Material for the task: Begin
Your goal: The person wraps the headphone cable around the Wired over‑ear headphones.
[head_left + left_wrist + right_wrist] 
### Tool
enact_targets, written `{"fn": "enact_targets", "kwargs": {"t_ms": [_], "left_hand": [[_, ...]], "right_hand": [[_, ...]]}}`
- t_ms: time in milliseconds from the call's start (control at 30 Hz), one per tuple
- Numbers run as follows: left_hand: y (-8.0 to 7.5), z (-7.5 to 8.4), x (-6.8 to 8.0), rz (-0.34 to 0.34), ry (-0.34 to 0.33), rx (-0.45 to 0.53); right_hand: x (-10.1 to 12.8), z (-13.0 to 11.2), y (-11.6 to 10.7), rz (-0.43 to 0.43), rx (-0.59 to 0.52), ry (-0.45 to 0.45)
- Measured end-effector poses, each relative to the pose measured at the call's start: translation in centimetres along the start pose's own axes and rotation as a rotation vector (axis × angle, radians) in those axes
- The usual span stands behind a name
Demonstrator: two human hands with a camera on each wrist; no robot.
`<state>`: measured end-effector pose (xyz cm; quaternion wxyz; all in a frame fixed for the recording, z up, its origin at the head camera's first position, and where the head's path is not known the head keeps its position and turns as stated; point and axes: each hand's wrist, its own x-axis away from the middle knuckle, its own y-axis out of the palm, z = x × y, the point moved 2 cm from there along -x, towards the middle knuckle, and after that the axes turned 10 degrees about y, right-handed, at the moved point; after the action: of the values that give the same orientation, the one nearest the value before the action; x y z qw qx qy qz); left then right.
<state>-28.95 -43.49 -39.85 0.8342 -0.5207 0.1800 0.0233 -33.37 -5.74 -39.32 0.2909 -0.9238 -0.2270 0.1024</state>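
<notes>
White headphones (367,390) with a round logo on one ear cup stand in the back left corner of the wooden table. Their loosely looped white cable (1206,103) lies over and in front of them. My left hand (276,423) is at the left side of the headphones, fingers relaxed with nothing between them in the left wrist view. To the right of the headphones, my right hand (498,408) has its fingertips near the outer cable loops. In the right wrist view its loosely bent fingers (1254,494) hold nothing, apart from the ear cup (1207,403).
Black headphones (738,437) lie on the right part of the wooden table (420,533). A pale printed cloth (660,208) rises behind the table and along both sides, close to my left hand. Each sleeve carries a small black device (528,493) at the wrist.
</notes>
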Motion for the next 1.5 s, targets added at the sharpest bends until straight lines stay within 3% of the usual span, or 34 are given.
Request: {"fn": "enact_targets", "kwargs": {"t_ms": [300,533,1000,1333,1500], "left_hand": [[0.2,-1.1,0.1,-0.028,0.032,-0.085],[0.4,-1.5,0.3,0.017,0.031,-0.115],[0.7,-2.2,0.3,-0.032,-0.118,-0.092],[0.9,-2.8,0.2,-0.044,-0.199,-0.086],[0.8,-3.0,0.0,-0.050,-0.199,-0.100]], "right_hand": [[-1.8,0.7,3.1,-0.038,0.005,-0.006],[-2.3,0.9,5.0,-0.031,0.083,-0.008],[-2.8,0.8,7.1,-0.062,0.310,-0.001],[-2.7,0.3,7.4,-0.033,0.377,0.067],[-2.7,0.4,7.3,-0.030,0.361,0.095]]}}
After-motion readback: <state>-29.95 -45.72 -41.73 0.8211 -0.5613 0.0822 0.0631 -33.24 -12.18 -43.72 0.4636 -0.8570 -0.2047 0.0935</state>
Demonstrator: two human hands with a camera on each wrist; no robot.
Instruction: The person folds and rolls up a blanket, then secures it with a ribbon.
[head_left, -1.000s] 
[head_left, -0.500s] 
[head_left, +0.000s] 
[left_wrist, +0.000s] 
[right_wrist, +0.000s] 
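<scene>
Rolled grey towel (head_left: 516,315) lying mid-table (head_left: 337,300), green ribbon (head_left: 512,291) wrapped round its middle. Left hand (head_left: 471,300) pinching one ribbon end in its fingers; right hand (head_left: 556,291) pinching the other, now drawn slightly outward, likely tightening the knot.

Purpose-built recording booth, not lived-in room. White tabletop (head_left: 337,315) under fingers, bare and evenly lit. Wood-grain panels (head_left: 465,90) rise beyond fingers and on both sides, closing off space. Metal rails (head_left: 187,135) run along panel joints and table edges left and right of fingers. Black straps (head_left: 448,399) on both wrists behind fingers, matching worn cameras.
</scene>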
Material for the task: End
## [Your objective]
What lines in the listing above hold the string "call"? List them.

## [Solution to this task]
- t_ms: time in milliseconds from the call's start (control at 30 Hz), one per tuple
- Measured end-effector poses, each relative to the pose measured at the call's start: translation in centimetres along the start pose's own axes and rotation as a rotation vector (axis × angle, radians) in those axes

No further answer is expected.